What is expected: With the pictures set aside, write out all of the data exactly as it stands.

--- Dataset extract Enclosed Below ---

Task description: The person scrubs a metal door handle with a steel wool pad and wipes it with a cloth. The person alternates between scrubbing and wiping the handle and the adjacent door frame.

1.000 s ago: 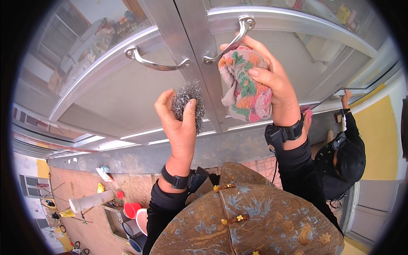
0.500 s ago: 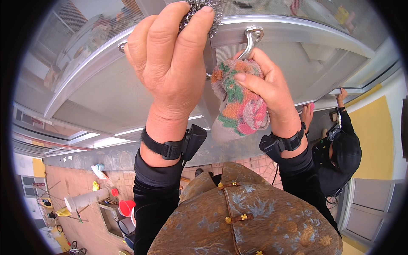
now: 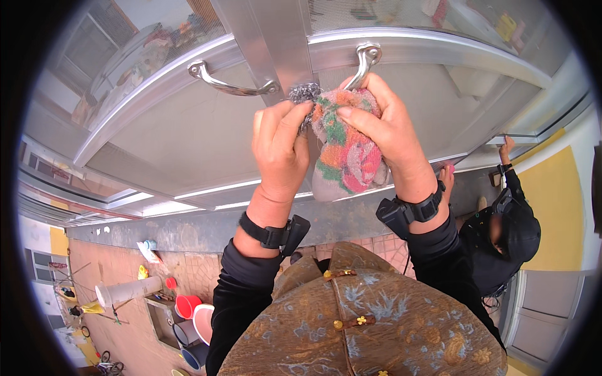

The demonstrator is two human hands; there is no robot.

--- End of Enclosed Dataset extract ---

Answer to this problem:
Task description: The person scrubs a metal door handle with a steel wool pad and wipes it with a cloth. The person alternates between scrubbing and wiping the handle and the adjacent door frame.

1.000 s ago: 
0.500 s ago: 
now: 

The demonstrator is two human hands; there is no robot.

No more output is needed.